I was jarred a bit by all the legs and underwear shown. That’s fine for modern audiences but…not at that time. Even at home in private with no neighbor watching. Marmee had her skirt hiked up, baking, as Meg was brought home by Jo and Laurie from a winter dance due to a twisted ankle. Marmee, no. No.
And to end this rambling screed on Amy. I adored her speech about how marriage was an economic everything to women, not so much for men. As men held all the power, the land, even the children were theirs. Men held the pursestrings mostly and women were very limited as to what careers they could pursue without having to endure society calling them all sorts of names and shunning them accordingly. Amy declares she can’t be a great artist, so she will be an ornament to society. Laurie is horrified by this but she icily reminds him that she really has very few choices here beyond marry a wealthy man or live in poverty with a poor man or…work at some job she hates for very little money to retain her respectability. Aunt March, in an earlier scene, lays it out quite baldly. She never had to marry because she had oodles of money. She urges the sisters to marry wealthy men because that’s one of the only ways a woman can move up in the world.
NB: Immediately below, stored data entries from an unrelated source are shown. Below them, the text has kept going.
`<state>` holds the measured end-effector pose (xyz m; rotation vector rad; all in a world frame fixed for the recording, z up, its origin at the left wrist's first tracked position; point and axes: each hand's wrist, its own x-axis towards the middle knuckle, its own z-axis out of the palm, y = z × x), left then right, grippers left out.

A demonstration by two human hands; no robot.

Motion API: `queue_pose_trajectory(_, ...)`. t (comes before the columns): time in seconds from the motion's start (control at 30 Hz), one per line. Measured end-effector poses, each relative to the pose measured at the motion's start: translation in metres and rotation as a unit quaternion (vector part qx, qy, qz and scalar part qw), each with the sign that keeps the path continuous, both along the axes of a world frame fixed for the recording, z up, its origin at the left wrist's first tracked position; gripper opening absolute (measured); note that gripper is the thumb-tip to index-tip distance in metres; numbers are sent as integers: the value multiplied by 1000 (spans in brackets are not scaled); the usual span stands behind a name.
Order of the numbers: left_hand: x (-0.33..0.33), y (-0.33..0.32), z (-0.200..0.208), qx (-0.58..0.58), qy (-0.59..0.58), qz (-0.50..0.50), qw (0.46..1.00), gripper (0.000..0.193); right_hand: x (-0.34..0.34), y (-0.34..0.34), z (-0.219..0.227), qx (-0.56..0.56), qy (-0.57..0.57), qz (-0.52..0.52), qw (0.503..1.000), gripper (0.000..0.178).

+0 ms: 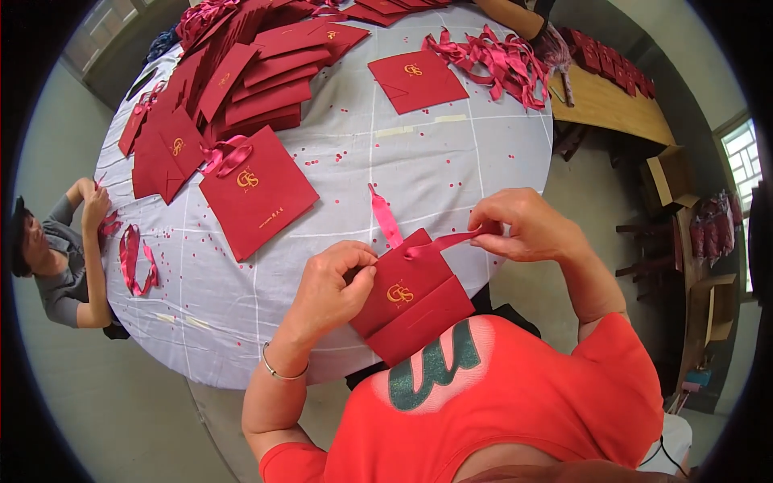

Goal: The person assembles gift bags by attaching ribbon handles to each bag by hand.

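hands (334,282) (519,225) thread pink ribbon (435,244) through red bag (411,298)

A flat dark red paper bag (411,302) with a gold emblem sits nearest, at the table's near edge. Another like it (259,193) lies left of centre, one (417,80) far centre, and a stack (241,80) far left. Open cardboard boxes (670,177) stand right.

Grey concrete floor (121,419); pale cloth-covered bench (419,161); wooden side table (612,109); open cardboard box (668,177); bright daylit window (745,153).
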<state>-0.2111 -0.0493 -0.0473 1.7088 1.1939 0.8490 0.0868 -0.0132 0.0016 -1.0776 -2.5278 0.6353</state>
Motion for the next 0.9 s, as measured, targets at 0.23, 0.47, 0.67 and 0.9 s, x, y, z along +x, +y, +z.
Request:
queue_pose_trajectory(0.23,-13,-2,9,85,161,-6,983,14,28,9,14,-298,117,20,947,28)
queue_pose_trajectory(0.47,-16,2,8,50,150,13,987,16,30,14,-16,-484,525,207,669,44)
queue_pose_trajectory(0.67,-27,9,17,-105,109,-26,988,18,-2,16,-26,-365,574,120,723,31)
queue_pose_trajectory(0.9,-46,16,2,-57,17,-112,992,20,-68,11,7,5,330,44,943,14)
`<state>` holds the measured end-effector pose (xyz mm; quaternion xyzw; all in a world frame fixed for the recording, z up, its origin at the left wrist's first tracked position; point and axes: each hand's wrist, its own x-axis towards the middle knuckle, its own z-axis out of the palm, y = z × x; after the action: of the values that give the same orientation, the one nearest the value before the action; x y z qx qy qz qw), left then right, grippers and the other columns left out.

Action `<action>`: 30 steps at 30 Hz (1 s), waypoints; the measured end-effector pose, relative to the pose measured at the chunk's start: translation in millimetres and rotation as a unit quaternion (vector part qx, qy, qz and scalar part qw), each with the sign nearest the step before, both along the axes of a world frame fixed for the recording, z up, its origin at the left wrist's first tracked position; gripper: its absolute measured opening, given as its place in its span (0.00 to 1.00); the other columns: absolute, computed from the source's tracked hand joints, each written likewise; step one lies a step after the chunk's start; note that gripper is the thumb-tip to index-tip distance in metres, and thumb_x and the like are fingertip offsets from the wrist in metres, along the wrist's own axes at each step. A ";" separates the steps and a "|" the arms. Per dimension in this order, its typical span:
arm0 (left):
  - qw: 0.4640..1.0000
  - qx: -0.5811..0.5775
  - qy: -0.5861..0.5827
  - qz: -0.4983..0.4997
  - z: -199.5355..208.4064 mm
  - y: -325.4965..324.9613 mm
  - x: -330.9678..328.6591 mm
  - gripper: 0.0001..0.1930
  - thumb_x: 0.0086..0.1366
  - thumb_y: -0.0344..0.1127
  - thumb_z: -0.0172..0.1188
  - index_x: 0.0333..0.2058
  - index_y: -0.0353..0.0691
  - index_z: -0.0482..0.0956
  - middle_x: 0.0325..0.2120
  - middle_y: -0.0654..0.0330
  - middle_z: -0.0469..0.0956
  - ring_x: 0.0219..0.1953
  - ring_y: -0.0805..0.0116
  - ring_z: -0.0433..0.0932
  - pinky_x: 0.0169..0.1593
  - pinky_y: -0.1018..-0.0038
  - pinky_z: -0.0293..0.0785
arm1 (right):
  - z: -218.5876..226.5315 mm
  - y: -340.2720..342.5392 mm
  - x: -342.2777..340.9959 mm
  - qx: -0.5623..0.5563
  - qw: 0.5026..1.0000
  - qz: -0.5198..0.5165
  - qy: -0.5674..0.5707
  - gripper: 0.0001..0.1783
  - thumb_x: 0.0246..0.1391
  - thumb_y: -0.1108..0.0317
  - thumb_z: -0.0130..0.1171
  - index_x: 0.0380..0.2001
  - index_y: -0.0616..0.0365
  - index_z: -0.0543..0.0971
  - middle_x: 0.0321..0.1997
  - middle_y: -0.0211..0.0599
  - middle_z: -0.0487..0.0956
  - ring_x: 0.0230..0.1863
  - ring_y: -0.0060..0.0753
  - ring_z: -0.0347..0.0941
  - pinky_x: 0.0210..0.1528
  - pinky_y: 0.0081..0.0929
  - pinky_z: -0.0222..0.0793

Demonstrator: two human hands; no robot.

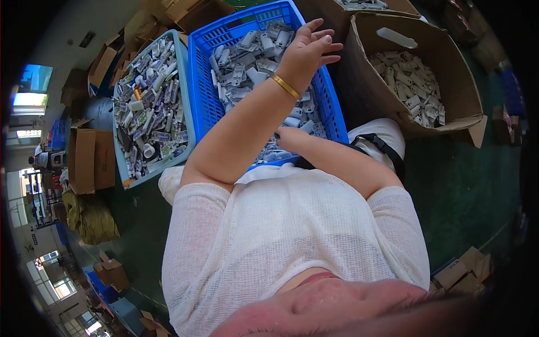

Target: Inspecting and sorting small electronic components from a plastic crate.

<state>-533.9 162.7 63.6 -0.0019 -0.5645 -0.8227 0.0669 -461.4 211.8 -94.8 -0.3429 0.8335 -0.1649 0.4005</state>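
Observation:
My left hand [311, 49], with a gold bangle [285, 87] on its wrist, is stretched over the far right rim of a blue plastic crate [331, 106]. Its fingers are spread and nothing is in them. Many white and grey plastic housings [247, 53] fill the crate. Low over the crate's near part, my right hand [288, 139] is curled closed, partly hidden by my left forearm. A small dark bit shows at its fingers, too small to name. Just beyond the left hand's fingertips stands a cardboard box [359, 73] holding white plastic pieces [407, 81].
Left of the crate stands a light-blue bin [188, 112] heaped with mixed small plastic devices [151, 104]. Cardboard boxes [90, 157] and an olive sack [90, 216] stand farther left. Another box [401, 7] with parts is at the far right. The floor [449, 185] is green.

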 end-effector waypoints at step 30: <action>0.525 -0.692 -0.124 -0.479 -301.2 -95.5 127.0 0.15 0.50 0.40 0.54 0.36 0.41 0.77 0.39 0.49 0.73 0.43 0.55 0.72 0.47 0.64 0.67 | -44.5 -12.5 -12.1 -0.242 0.902 -0.340 -0.108 0.22 0.48 0.67 0.50 0.50 0.50 0.68 0.41 0.43 0.74 0.39 0.35 0.71 0.42 0.28 0.65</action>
<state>-407.0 67.2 -237.6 -0.2160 -0.8734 -0.0739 -0.4301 -473.5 199.3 -139.3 -0.1047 0.7854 -0.5241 0.3124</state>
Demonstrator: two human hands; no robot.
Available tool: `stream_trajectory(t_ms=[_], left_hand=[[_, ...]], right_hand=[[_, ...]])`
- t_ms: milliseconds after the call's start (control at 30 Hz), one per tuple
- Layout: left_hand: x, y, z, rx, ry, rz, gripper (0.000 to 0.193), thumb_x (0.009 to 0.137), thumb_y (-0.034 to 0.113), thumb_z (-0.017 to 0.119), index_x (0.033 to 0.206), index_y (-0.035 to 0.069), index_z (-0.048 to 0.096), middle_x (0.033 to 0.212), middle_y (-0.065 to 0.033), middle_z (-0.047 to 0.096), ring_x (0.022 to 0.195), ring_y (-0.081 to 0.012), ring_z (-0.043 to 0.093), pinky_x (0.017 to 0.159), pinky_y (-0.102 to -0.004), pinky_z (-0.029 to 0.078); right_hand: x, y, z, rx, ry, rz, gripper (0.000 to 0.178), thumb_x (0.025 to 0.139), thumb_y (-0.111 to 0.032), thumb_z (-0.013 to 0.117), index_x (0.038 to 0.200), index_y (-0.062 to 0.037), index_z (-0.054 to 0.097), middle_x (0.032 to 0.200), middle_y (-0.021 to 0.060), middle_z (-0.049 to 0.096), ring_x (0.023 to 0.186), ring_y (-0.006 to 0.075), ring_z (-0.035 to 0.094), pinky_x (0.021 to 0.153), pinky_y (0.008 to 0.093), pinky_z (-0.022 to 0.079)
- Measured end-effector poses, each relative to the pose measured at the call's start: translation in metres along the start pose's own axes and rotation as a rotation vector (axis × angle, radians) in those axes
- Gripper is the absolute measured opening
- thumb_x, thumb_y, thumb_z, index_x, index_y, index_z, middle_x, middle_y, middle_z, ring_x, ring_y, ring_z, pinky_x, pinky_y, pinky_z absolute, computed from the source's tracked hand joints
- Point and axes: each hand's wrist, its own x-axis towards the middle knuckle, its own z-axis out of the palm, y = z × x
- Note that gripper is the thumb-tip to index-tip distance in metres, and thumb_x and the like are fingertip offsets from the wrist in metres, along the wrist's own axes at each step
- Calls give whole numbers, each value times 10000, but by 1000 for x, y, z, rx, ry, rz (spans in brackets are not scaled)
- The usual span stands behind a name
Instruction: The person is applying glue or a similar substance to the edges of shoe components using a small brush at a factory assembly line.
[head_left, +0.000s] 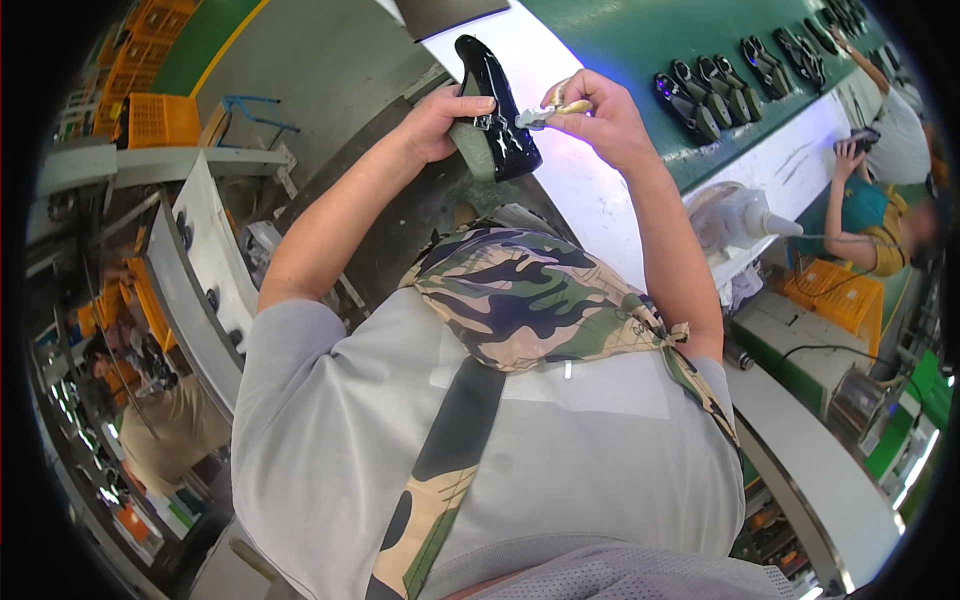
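Note:
My left hand [438, 122] grips a glossy black shoe [512, 135] by its side, thumb across the upper near a small buckle. The shoe is held upended, its grey-green sole facing left. My right hand [608, 118] is closed at the shoe's right side, pinching a small whitish wad of cloth [535, 118] against or very close to the black upper. Yellowish coverings sit on some of its fingertips. Behind the shoe runs a white ledge [600, 205].
Several black sandals [705, 105] stand on a green conveyor [620, 45] beyond the ledge. A translucent squeeze bottle [735, 215] with a pointed nozzle stands by my right forearm. Orange crates [160, 120] are at the far left. Co-workers [880, 200] are at right and lower left.

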Motion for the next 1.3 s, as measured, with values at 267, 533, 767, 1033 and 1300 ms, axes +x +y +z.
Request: stream_trajectory(t_ms=[267,533,767,1033,1300], left_hand=[[-69,-5,-58,-199,109,209,321,835,132,690,1114,8,592,997,-111,674,901,-236,672,871,-389,543],[-119,-24,-112,-504,161,461,336,858,143,673,1152,13,581,1107,-126,656,1033,-257,641,966,-414,498],[-138,-39,-141,-639,114,612,499,857,171,684,1302,21,515,1275,-127,594,1204,-292,549,1101,-446,373],[-162,-25,-141,-303,446,800,431,790,49,727,1176,34,535,1066,-85,635,989,-210,617,937,-359,487],[-202,-16,-143,474,954,926,644,655,102,830,1206,22,505,1095,-69,575,1050,-187,534,976,-314,406]], right_hand=[[39,2,64,30,-152,41,214,754,22,718,801,-53,523,955,103,645,863,133,557,769,265,436],[74,26,122,342,-22,142,188,779,41,713,837,-50,559,943,101,652,853,132,595,784,264,479],[93,30,178,458,79,238,169,784,45,721,846,-26,580,840,31,618,729,85,568,676,226,468],[100,42,205,394,214,366,161,789,30,714,877,-29,593,814,40,635,665,103,576,638,228,462],[120,43,238,298,126,442,163,743,-13,766,810,-49,623,702,-12,593,581,78,510,536,235,390]])
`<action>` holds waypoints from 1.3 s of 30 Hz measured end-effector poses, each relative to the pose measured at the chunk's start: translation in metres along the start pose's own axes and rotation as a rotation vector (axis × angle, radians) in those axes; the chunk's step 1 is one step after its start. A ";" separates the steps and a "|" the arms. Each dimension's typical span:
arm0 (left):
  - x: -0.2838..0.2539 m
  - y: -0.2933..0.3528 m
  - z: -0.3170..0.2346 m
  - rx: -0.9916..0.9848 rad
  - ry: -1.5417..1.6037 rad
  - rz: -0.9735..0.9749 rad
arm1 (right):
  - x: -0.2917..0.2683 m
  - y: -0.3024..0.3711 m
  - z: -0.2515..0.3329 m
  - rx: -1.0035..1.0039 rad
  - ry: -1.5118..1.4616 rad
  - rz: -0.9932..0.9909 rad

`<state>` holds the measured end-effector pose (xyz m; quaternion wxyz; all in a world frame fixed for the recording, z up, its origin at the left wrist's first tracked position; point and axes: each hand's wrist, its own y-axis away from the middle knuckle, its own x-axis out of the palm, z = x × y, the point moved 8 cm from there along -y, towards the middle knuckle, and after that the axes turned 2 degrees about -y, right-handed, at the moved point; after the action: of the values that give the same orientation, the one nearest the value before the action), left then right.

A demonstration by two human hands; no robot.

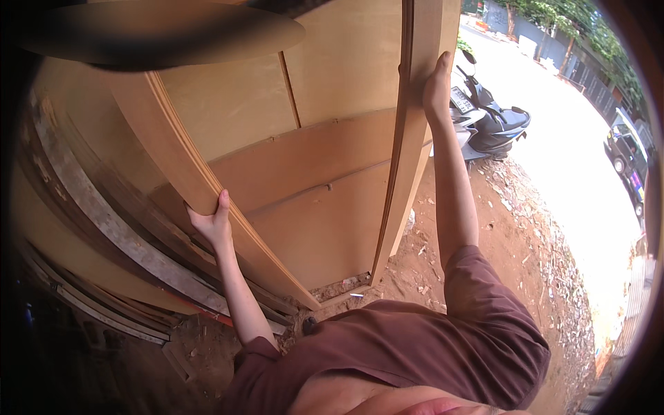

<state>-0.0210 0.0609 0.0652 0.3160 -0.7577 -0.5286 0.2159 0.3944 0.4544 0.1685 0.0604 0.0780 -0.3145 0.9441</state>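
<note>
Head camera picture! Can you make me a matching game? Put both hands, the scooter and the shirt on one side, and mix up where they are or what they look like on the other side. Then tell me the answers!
Things:
1. left hand
2. right hand
3. scooter
4. shirt

Where or what:
A. standing outside, beyond the right post
B. up high, touching the right post
C. reddish brown, with short sleeves
D. lower down, touching the left post

Right pairs: 1-D, 2-B, 3-A, 4-C
</note>
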 end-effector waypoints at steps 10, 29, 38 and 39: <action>0.014 -0.019 0.027 0.071 0.091 0.000 | -0.070 0.273 -0.279 0.530 0.143 0.034; 0.026 -0.034 0.031 0.057 0.152 -0.010 | 0.033 0.026 -0.061 0.113 0.169 0.016; 0.030 -0.036 0.030 0.064 0.136 0.008 | -0.078 0.303 -0.332 0.369 0.066 -0.067; 0.028 -0.033 0.027 0.075 0.147 -0.008 | -0.081 0.312 -0.348 0.492 0.122 -0.076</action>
<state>-0.0510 0.1022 0.0699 0.3829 -0.7569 -0.4987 0.1782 0.3845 0.4110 -0.3037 0.0939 0.0451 -0.0677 0.9923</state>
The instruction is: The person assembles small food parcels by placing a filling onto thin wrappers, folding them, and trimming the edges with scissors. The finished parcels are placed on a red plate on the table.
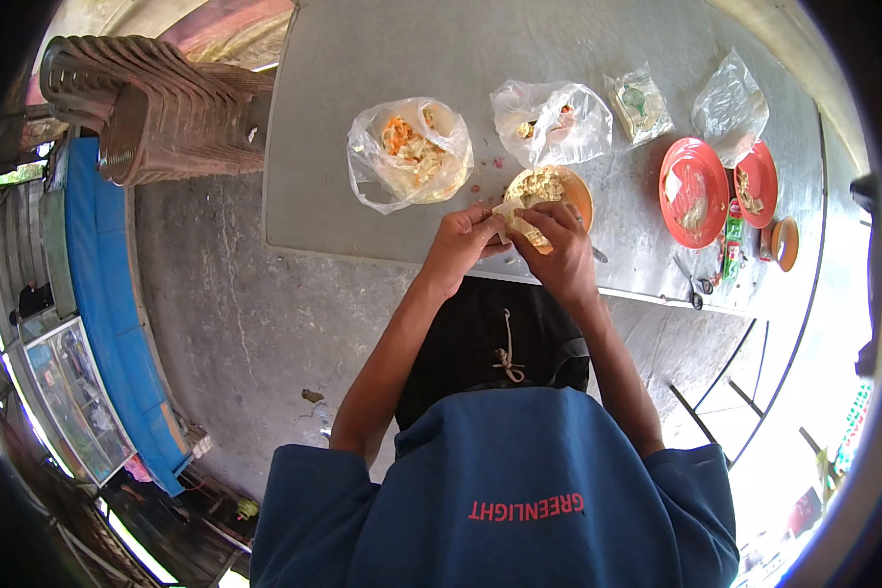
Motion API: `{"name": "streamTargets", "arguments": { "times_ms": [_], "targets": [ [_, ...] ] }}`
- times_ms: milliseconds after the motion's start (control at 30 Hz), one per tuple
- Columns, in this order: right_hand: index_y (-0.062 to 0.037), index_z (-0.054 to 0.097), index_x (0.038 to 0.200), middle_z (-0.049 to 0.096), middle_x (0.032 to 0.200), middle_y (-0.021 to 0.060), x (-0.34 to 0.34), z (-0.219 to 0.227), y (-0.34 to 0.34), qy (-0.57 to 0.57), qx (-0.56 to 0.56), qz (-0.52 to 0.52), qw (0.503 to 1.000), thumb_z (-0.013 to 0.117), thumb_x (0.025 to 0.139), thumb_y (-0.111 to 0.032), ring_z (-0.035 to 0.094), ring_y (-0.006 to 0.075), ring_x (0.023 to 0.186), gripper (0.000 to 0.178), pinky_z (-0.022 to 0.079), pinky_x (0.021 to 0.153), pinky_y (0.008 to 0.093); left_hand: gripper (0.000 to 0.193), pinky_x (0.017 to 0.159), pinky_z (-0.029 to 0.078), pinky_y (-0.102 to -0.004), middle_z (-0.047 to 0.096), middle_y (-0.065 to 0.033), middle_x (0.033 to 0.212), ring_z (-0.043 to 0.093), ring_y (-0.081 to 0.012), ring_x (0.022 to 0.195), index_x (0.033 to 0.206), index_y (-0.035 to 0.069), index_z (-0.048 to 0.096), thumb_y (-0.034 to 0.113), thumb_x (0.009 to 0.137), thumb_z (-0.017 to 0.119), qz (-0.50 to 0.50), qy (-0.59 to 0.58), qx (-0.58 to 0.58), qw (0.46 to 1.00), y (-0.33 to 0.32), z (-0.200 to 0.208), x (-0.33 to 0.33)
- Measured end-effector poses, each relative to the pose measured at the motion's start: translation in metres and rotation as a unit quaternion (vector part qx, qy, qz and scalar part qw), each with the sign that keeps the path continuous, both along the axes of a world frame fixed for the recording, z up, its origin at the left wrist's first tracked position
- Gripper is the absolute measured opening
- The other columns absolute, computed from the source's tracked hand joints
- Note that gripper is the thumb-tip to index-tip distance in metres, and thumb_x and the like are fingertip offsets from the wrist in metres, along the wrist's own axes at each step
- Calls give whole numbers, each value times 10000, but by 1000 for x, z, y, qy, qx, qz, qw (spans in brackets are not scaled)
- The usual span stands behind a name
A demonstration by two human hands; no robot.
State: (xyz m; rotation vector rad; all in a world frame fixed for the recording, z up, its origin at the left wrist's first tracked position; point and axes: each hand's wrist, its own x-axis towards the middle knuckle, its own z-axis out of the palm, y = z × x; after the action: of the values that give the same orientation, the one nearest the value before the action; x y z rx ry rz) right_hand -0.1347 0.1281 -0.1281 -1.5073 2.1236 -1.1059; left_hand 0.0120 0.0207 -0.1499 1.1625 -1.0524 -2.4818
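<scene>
Both of my hands are at the table's near edge, over an orange bowl (586, 201) of pale, crumbly filling (539, 183). Between my fingers is a thin, pale wrapper (509, 210), folded or pinched; some of it is hidden. My left hand (464, 241) grips its left side with thumb and fingers. From the other side, my right hand (559, 247) closes on it, fingers bent downward. A dark utensil tip (600, 255) shows beside my right wrist. Left of the bowl sits an open clear plastic bag (367, 162) with orange and whitish food.
Farther back are another clear bag (583, 142) with food and a flat packet (640, 104). To the right lie red plates (712, 171), an empty-looking plastic bag (732, 103), scissors (697, 286) and a small orange bowl (785, 243). Stacked brown chairs (157, 113) stand left of the table (363, 49).
</scene>
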Motion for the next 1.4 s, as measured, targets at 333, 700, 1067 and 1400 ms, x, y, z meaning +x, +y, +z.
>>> {"name": "streamTargets", "arguments": {
  "times_ms": [333, 700, 1067, 1400],
  "targets": [
    [-25, 656, 1030, 683, 899, 123, -6, -4, -3, -33, -3, 0, 999, 752, 835, -95, 662, 324, 880, 229, 534, 767, 428, 345, 875, 610, -332, 696, -103, 1130, 706, -184, 973, 1299, -25, 598, 170, 1015, 586, -30, -31, -11, 999, -3, -7, -6],
    [-69, 665, 1053, 631, 1075, 97, -33, -19, 34, 107, 133, -66, 983, 729, 815, -47, 581, 359, 1016, 248, 497, 861, 446, 325, 848, 606, -330, 694, -110, 1118, 703, -184, 969, 1245, -35, 623, 202, 1028, 574, 14, -55, 0, 998, -12, -19, 2],
    [-54, 701, 1006, 631, 949, 118, -32, -27, 44, -39, 167, -97, 980, 681, 880, -92, 634, 344, 873, 133, 531, 761, 453, 368, 907, 595, -377, 668, -145, 1183, 684, -230, 1030, 1305, -75, 583, 161, 1023, 590, 108, -71, -97, 987, -10, -22, -2],
    [-9, 737, 967, 679, 915, 125, -41, -8, 33, -138, 152, -91, 975, 704, 861, -62, 674, 322, 835, 123, 539, 755, 399, 357, 861, 588, -298, 666, -87, 1200, 637, -121, 1026, 1336, -18, 601, 164, 1029, 590, 19, -103, -252, 962, 1, -22, -15]
  ]
}}
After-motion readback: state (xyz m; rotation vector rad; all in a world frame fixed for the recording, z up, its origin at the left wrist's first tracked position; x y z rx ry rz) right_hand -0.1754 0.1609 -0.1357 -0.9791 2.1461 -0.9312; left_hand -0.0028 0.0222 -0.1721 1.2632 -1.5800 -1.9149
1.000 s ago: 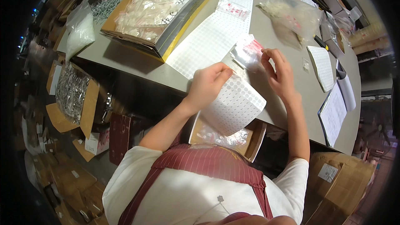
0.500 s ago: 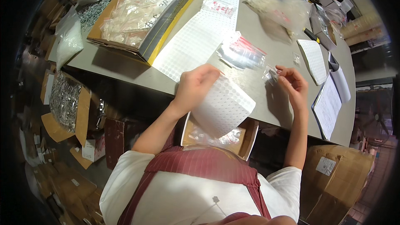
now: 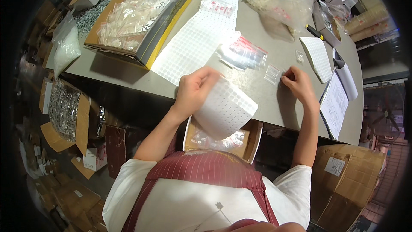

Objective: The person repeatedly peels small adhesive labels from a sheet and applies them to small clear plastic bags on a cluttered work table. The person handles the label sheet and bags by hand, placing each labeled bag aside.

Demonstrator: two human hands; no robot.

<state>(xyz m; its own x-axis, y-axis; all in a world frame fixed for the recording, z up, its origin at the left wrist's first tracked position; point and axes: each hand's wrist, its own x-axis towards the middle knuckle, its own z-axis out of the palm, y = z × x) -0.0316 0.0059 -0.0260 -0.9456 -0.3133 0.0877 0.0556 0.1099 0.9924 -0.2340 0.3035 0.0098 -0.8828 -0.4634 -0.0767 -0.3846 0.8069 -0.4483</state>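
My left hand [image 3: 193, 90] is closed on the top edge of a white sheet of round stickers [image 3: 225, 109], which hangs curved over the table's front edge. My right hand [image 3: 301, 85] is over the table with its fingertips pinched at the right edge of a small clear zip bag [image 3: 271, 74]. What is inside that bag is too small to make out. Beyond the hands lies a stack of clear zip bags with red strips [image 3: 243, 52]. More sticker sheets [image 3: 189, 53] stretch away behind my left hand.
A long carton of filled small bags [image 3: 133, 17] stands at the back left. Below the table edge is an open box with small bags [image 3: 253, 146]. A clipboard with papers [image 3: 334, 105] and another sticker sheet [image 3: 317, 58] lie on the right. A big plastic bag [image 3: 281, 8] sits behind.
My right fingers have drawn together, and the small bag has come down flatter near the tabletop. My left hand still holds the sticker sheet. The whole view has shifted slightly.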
It’s also a means to take care of the entire family. As the Marches have no sons…well.
And of course…if you know this story at all…who does Amy end up marrying?
I could ramble on for days and days over the nuances of Little Women, feminism, the various cinematic takes on Alcott’s most famous work and the absolute puzzlement that the casting folks can’t cast a decent Theodore Laurence already. Though…Christian Bale was okay, in the Winona Ryder version. Which is such a beautiful film, if you have not seen it.

Over and out, fellow babies. I need to croon over my growing squash plants and squee over the opening of the bachelor buttons.
Oh! Jaws, the kitty, jumped off the fence and must have come down on it funky. I was freaking out thinking she’d broken her leg but after some rest and TLC, she was fine. Today I caught her tormenting a baby mouse, which is now resting and recovering a bit before I find a place to release it or…let it live with me a few days. I’m sorry, the little frightened squeaking! I put it in a giant glass container and will give it some water and…Yes, it’s ‘just a mouse’. But I like to think the March sisters would approve.